AnonymousApril 9, 2007 at 4:51 pm
I have what’s called antiMAG IgM PDN, which has a lot of symptoms in common with CIDP. There is a discussion about this type of neuropathy going on at the moment under the headline “CIDP with antiMAG best left untreated?” You will find a lot of information there, even though some of it is quite difficult to understand. If you search this forum for “Rituxan” you’ll find some more information that you might find relevant. If you have any questions that you can’t find the answer to on these threads, feel free to ask, and we who have been unfortunate enough to have gone through a lot already, will at least have the pleasure to perhaps being able to help someone else on the background of our experiences.
AnonymousApril 9, 2007 at 5:00 pm
Thanks for answering me. What is rituxan? I have read some of the threads for the past few weeks in the forum, but am not sure what rituxan is. They give me carimune for my IVIG treatments.
Unfortunately, I have horrible medical insurance at the moment so lyrica (which was helpful in the beginning) isn’t being taken. I was also on cymbalta and that is not covered as well, and I just can’t afford all of this stuff on my own.

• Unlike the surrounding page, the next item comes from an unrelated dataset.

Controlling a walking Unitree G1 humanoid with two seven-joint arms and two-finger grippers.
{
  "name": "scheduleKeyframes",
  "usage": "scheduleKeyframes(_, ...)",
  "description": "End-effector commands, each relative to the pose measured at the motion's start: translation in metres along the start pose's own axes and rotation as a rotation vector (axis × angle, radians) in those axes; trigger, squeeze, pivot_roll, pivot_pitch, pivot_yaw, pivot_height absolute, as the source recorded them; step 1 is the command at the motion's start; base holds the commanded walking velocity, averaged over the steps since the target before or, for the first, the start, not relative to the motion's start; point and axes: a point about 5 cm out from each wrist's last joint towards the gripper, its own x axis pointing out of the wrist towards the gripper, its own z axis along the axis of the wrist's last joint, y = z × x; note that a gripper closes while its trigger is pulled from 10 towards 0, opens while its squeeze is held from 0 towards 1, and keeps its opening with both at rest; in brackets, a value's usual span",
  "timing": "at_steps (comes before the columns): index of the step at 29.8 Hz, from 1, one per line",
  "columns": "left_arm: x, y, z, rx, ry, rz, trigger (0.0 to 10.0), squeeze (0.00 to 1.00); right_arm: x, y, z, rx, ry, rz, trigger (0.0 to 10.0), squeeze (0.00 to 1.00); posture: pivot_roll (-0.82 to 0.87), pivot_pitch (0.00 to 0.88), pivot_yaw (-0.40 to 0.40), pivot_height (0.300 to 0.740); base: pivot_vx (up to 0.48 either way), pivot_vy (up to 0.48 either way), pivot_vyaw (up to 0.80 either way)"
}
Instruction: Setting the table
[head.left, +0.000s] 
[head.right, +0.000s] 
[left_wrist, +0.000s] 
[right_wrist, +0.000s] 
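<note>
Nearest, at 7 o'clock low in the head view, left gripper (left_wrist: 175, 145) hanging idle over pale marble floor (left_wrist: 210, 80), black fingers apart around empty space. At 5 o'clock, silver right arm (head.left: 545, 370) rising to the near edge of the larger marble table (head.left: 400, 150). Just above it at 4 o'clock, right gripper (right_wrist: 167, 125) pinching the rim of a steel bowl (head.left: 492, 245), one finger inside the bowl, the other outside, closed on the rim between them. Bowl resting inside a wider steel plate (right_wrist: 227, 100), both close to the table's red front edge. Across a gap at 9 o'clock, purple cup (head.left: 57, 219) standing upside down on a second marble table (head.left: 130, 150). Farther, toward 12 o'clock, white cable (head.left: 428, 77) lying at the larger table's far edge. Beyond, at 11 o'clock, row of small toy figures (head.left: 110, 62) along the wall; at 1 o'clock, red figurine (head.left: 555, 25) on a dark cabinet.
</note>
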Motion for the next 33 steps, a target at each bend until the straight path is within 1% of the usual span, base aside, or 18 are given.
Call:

I have so many questions about symptoms and what is normal, what is not, etc? NO ONE has ever told me if this disease progresses, what type of prognosis is there, what happens during the progression of this disease and my doctor just keeps saying “it’s a rare disease, we don’t know”. I am so tired of hearing that. I’d love to find someone in the area with the disease but according to my doctor and the neuromuscular clinic at Wash U. in St. Louis (I live in a suburb), there is no one else in the area who is diagnosed with this at the moment. Some days I think that’s a good thing, other days I just get mad that I have to be a guinea pig.
AnonymousApril 10, 2007 at 7:02 pm
Thanks. I have been in contact with his office but since my doctor is an old associate of his, they wouldn’t accept me as a patient. They are limited in their patients I was told. I am going to try again in June but I am suspecting that I’ll get the same answer.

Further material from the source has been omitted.